■ **What you should do**: Transcribe the listing below only from the line with "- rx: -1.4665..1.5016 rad" up to and including the line with "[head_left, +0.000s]".

■ **Recorded data**:
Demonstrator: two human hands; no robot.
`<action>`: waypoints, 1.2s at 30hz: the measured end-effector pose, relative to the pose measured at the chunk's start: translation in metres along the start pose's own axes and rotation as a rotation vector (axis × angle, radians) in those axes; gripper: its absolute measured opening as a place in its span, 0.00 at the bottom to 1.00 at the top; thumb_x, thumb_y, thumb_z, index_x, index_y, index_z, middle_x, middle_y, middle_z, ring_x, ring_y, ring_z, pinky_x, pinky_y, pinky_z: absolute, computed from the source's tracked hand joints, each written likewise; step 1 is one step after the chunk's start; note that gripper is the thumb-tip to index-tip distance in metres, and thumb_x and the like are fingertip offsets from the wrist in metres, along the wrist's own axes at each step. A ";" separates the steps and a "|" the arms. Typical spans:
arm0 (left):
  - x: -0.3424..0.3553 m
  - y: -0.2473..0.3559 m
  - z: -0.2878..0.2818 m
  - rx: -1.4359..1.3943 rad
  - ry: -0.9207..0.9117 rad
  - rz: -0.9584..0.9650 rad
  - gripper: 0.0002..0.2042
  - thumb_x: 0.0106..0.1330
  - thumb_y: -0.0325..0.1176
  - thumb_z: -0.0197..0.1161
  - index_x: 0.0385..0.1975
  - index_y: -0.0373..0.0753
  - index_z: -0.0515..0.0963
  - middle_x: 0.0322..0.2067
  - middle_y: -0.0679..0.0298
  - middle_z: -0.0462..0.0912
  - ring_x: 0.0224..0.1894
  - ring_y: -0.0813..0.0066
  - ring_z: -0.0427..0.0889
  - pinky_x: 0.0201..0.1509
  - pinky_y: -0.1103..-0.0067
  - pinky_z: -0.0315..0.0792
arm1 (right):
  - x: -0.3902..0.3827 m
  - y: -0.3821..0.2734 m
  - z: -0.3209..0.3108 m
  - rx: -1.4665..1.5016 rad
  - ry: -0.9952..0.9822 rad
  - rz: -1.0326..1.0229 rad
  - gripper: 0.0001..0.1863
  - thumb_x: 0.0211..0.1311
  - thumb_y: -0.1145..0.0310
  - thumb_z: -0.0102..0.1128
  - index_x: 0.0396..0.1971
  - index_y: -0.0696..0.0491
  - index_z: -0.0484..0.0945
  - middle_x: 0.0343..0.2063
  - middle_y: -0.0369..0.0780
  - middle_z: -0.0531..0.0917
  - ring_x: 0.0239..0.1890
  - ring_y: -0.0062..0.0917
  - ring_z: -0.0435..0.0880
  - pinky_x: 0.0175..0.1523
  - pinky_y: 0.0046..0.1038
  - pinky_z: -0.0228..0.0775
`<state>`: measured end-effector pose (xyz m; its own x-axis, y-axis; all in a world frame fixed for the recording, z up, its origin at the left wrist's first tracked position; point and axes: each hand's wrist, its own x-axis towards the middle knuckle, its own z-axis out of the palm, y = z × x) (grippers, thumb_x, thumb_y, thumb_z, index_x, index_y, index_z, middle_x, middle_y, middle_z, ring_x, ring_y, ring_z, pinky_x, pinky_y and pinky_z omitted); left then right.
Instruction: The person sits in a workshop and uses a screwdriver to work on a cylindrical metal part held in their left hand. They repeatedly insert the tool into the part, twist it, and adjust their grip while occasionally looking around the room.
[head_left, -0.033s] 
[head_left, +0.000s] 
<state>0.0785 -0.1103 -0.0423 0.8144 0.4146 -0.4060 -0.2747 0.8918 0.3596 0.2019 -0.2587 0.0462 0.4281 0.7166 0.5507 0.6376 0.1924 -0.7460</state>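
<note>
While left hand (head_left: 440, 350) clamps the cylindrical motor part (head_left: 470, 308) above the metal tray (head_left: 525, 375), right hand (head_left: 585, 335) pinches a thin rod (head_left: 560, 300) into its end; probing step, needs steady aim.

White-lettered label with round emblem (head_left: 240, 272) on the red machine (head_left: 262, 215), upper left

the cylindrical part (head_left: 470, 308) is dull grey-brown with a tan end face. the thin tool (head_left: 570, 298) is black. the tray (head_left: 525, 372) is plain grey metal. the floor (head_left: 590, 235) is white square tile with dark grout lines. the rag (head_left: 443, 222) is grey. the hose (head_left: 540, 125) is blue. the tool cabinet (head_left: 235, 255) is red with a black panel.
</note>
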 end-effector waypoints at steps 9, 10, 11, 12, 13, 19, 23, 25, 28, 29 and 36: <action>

■ **Result for this task**:
  - rx: -1.4665..1.5016 rad
  - ry: -0.9952..0.9822 rad
  - rz: -1.0326..1.0229 rad
  - gripper: 0.0001..0.1863
  - thumb_x: 0.0211..0.1311
  - thumb_y: -0.1145..0.0310
  - thumb_z: -0.0102..0.1128
  - index_x: 0.0396..0.1971
  - index_y: -0.0696..0.0491
  - index_z: -0.0484..0.0945
  - middle_x: 0.0343..0.2063
  - middle_y: -0.0369..0.0780
  - middle_z: -0.0531..0.0917
  - ring_x: 0.0239..0.1890
  - ring_y: -0.0062..0.0917
  - ring_z: -0.0435..0.0880
  - pinky_x: 0.0175..0.1523
  - pinky_y: 0.0046..0.1038
  - pinky_z: -0.0228..0.0775
`<state>`: measured end-effector pose (xyz m; its own x-axis, y-axis; all in a world frame fixed for the recording, z up, its origin at the left wrist's first tracked position; point and axes: each hand's wrist, its own x-axis towards the middle knuckle, its own z-axis out of the palm, y = z × x) (grippers, thumb_x, thumb_y, thumb_z, index_x, index_y, index_z, middle_x, middle_y, middle_z, ring_x, ring_y, ring_z, pinky_x, pinky_y and pinky_z omitted); left then right.
Instruction: The person sits in a workshop and uses a screwdriver to work on a cylindrical metal part held in their left hand. They repeatedly insert the tool into the part, twist it, and adjust their grip while occasionally looking around the room.
[head_left, -0.033s] 
[head_left, +0.000s] 

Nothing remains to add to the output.